• **WORK ITEM**
Among the lines of the data below, count those that hold the word "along". Answer with the number alone.

++++ DATA EXTRACT

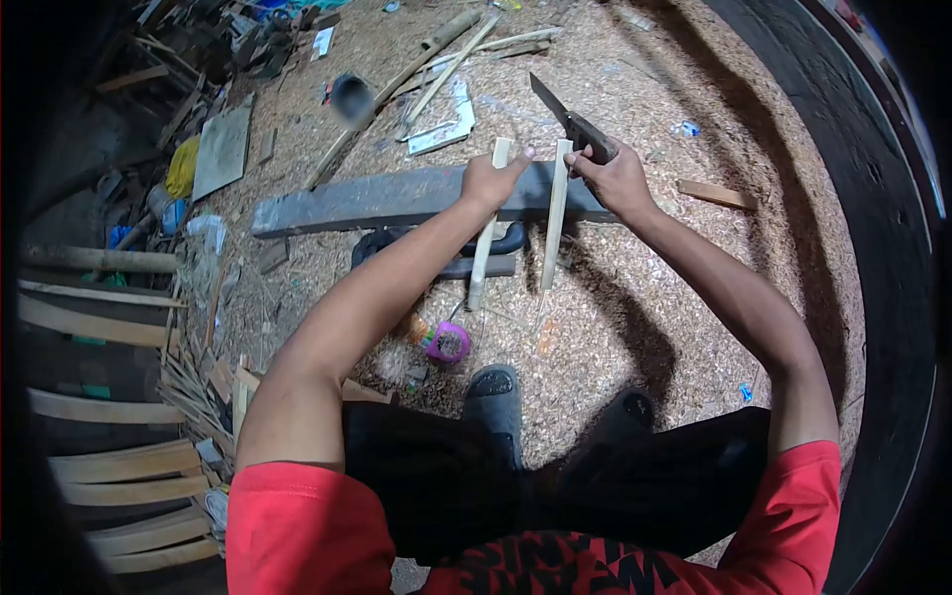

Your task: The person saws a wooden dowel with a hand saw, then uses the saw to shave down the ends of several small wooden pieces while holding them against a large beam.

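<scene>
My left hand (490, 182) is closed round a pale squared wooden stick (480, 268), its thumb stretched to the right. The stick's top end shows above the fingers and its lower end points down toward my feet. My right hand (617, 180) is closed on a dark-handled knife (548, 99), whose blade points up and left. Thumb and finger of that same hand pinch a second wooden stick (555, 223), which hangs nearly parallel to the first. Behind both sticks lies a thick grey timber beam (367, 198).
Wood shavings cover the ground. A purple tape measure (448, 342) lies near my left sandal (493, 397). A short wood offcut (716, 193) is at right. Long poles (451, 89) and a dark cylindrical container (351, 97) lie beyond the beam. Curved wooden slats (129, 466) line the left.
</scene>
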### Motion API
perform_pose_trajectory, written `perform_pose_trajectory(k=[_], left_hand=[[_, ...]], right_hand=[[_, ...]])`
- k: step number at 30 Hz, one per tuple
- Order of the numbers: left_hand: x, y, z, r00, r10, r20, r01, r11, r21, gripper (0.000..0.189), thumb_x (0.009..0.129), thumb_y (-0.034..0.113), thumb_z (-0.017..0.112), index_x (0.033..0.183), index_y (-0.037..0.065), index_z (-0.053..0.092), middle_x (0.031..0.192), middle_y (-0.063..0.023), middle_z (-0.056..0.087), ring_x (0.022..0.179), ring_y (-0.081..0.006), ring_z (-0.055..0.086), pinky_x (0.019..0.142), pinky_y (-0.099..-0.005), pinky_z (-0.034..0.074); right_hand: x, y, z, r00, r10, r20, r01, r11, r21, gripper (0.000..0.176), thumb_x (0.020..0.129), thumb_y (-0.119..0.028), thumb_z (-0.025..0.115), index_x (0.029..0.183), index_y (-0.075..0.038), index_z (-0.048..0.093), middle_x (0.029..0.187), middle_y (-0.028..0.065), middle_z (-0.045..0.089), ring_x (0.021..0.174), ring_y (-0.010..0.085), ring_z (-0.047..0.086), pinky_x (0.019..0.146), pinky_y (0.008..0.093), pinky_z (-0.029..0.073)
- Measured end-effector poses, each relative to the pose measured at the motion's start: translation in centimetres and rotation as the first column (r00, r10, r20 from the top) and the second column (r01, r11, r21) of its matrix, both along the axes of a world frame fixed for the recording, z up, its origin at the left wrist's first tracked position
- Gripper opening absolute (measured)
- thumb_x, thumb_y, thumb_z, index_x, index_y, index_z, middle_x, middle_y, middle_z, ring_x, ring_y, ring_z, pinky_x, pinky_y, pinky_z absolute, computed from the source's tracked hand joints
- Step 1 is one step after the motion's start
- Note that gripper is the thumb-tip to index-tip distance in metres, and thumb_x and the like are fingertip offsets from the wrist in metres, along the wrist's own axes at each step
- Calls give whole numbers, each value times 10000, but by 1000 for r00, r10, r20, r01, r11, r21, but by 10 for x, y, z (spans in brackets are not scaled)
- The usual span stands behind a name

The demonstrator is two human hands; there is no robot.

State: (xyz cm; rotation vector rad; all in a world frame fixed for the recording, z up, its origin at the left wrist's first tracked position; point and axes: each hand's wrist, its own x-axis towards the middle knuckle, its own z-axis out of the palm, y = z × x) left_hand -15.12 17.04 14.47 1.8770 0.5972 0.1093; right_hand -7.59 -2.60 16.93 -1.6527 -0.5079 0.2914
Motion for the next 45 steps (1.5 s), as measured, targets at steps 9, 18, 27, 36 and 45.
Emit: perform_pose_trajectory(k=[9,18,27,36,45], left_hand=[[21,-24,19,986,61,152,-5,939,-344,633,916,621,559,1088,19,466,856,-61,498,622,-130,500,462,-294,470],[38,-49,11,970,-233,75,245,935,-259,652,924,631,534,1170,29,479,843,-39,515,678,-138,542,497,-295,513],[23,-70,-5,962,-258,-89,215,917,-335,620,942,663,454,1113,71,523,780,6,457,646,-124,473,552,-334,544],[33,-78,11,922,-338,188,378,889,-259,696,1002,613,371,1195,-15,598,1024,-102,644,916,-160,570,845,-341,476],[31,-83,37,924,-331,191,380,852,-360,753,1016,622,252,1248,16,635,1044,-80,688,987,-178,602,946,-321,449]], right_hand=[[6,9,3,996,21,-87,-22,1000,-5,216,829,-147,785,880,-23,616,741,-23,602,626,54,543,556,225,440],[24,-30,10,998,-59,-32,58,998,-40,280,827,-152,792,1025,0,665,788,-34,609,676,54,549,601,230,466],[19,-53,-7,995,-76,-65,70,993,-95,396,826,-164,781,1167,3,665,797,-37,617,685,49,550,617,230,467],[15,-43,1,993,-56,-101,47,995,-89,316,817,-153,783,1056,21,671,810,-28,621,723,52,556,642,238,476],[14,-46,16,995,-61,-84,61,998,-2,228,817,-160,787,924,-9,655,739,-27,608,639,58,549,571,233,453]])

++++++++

• **RESULT BELOW**
2